Was so beginnt, kann nicht scheitern. Springsteen entwirft ein erschütternd makelloses, nie angenehmes Konzert, dessen Höhepunkte - etwa eine verwirrend verdunkelte Version von "The River" oder das unwiderstehlich unter Strom gestellte "Youngstown" oder jeder andere Song des Abends - einem das Herz in die Hose zwang.

"Rock 'n' Roll ist tot" Lenny Kravitz

Warum geht man in ein Rockkonzert? Weil man keine Karten für die Staatsoper bekommen hat? Weil man sich gerne die Ohren ausleiern läßt, damit man seine lärmenden Nachbarn um sechs Uhr morgens nicht hört? Weil man in der Wiener Stadthalle so anregende Gespräche über Adorno führen kann?

Vielleicht, weil man manchmal das Gefühl haben will, etwas Großes zu erleben. Etwas, das stärker ist als eitrige Angina, intrigante Kollegen und Haider in Kärnten. Dieses Konzert ist viel stärker. Ist es auch stärker als der Krieg?

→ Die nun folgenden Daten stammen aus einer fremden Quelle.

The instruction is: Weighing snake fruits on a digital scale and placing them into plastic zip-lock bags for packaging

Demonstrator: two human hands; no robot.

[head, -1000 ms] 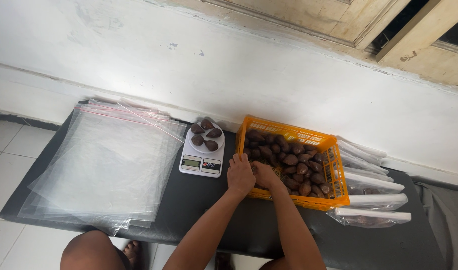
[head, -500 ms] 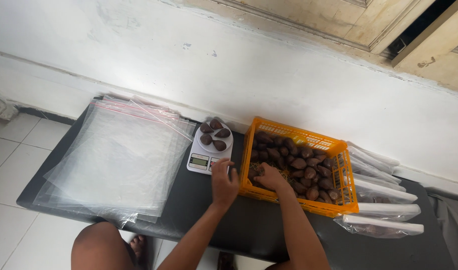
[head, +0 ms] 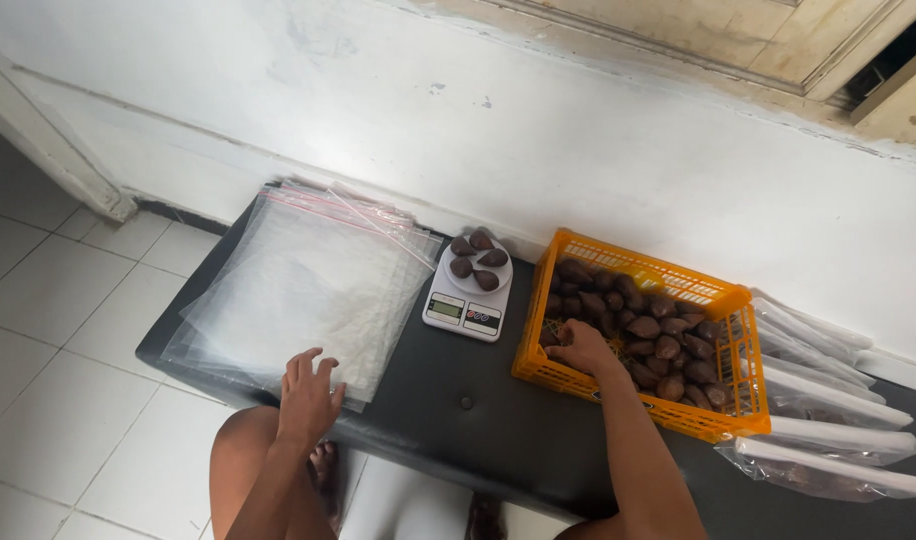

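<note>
Left hand [head: 308, 392] spreads over the clear bags [head: 308, 285] left of the scale [head: 468, 292]; right hand [head: 580, 348] digs among brown fruit [head: 650, 328] in the orange crate [head: 713, 422].

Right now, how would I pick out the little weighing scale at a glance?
Find the black padded bench against the white wall. In its middle, between the stack of clear bags and the orange crate, sits the scale: the only white, flat device, with four brown fruits on top.

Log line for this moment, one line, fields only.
left hand: open, on clear bags | right hand: in orange basket, on brown fruits | scale: four fruits
</note>
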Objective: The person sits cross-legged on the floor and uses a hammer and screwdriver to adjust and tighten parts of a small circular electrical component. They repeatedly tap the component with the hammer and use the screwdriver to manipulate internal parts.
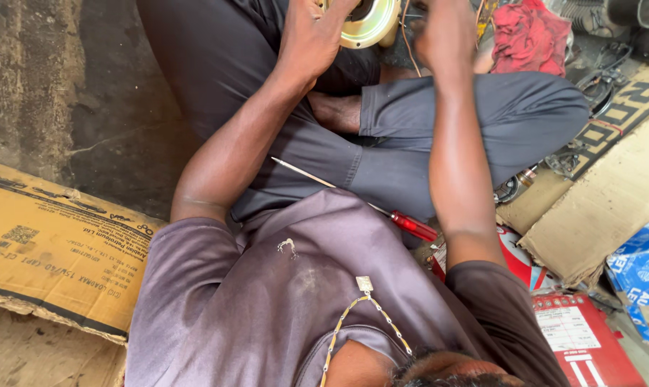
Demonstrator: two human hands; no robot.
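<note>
I sit cross-legged on the floor in dark trousers. My left hand (311, 37) grips the rim of a round cream-coloured metal part (373, 27) at the top edge of the view. My right hand (445, 32) is raised beside that part, seen from the back with its fingers curled; thin wires (407, 39) run between the two hands, and what the fingers hold is hidden. A screwdriver with a red handle (412, 226) lies across my lap, its thin shaft (303, 173) pointing toward my left arm.
Flattened cardboard (52, 247) lies on the dark floor at my left, and more cardboard (604, 208) at my right. A red cloth (529, 32) sits beyond my right knee. A red packet (582, 337), a blue carton (643, 265) and small metal parts (514, 188) crowd the right side.
</note>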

Das weiß ich nicht. Vom Krieg weiß ich nichts. Viele von Springsteens Songs handeln von Flucht, aus der Kleinstadt. Nicht aus der, in der wir wohnen.

Aus der, die in uns wohnt. Der Highway ist bei ihm nie Metapher für fröhliches Gasgeben. Sondern für das heroische, ungezielte Verschießen der eigenen Existenz. "Ich erwischte die falsche Abzweigung und fuhr einfach weiter" ("Hungry Heart").

"Ich möchte mit dir sterben, Wendy, auf der Straße heute nacht, in einem ewigen Kuß" ("Born To Run"). Beide Songs, in ihrer hinterhältigen Scheinfröhlichkeit, saugten die mit (angeblich) 15.000 Besuchern und ihrem Schmerz gefüllte Stadthalle einfach auf.

Die falsche Abzweigung in den ewigen, zweidreiviertel Stunden dauernden Kuß eines Rockkonzerts: Besser als nichts.

"Rock 'n' Roll kann niemals sterben."
Neil Young 

Nun noch zum Mißverständnis, der elektrifizierte Bruce sei eine Art Schändung des akustischen Springsteen, vor dem gewarnt werden müsse. Abgesehen von dem absurden Unterfangen, vor Kunst zu warnen: Da ist eine elegantest rollende Band an der Arbeit, die das kostbare Songmaterial mit größter Sorgfalt verwaltet.

Hier werden Abgründe nicht zugedröhnt, sondern mit einem Gleichmut freigelegt, für die in den Konzerthallen derzeit niemand sonst die Nerven hat. Die E Street Band in dieser Form hat im Rockgenre derzeit keine Konkurrenz.

Neun Musiker stehen auf der Bühne, und dennoch würgt einem die Klangdichte nie den Atem ab. Bruce Springsteen, übrigens besser bei Stimme als manche Feuerwehrsirene, spielt fettfreie Gitarrensoli und eine niemals schwatzhafte Mundharmonika.

Gitarrist Steve Van Zandt gibt den Bandleader, sein Kollege Nils Lofgren läßt seine Gitarre klagen, schimpfen, schmeicheln. Das übertrainierte Saxophon von Clarence Clemons war ohnehin stets der pure Luxus. Ich habe die Vergangenheit des Rock 'n' Roll gesehen.

Akustische Sekundärliteratur: Bruce Springsteen: "Live 1975-1985"; "The Ghost Of Tom Joad". Bob Dylan: "Time Out Of Mind". Alles von Hank Williams und Leadbelly. Ja, und auch so manche Platte von W. Ambros und K. Ostbahn.